Sabia que durante milhares de anos a ameaça de infecção sempre iminente tinha restringido a extensão do alcance de um cirurgião. A entrada no abdómen, por exemplo, tinha-se revelado quase uniformemente fatal por causa disso. O peito também estava fora dos limites. Na sua maioria, enquanto os médicos tratavam de condições internas – o termo “medicina interna”, que ainda hoje persiste – os cirurgiões lidavam com as periféricas: lacerações, fraturas, úlceras de pele, queimaduras. Só com amputações é que a faca do cirurgião penetrou profundamente no corpo. Sobreviver à operação era uma coisa. Fazer uma recuperação completa sem complicações foi outra.
Como se viu, as duas décadas imediatamente após a popularização da anestesia viram os resultados cirúrgicos piorarem. Com sua nova confiança em operar sem infligir dor, os cirurgiões se tornaram cada vez mais dispostos a pegar a faca, aumentando as incidências de infecção e choque pós-operatórios. No Massachusetts General Hospital, por exemplo, as taxas de mortalidade por amputações passaram de 19 por cento antes do éter para 23 por cento depois. As salas de cirurgia ficaram mais sujas do que nunca à medida que o número de cirurgias aumentava. Os cirurgiões ainda sem entender as causas da infecção operariam em múltiplos pacientes em sucessão usando os mesmos instrumentos não lavados. Quanto mais o teatro ficava lotado, menos provável era que até mesmo as precauções sanitárias mais primitivas fossem tomadas. Dos que passaram debaixo da faca, muitos morreram ou nunca recuperaram completamente e depois passaram as suas vidas como aleijados e inválidos. Este problema era universal. Pacientes do mundo inteiro vieram a temer ainda mais a palavra “hospital”, enquanto os cirurgiões mais habilidosos desconfiavam de suas próprias habilidades.

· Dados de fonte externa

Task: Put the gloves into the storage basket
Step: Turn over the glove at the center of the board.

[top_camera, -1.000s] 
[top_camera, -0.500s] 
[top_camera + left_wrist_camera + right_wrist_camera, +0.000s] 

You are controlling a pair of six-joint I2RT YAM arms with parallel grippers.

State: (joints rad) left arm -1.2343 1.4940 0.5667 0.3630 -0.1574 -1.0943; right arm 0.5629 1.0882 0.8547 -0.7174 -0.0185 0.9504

Com o triunfo do éter de Robert Liston, Lister tinha acabado de testemunhar a eliminação do primeiro dos dois maiores obstáculos para o sucesso da cirurgia – que agora poderia ser realizada sem dor. Inspirado pelo que ele tinha visto na tarde de 21 de dezembro – mas atento aos perigos que ainda impediam a sua profissão – o profundamente perspicaz Joseph Lister logo começaria a dedicar o resto de sua vida a elucidar as causas e a natureza da infecção pós-operatória e a encontrar uma solução para ela. Na sombra de um dos últimos grandes açougueiros da profissão, outra revolução cirúrgica estava prestes a começar.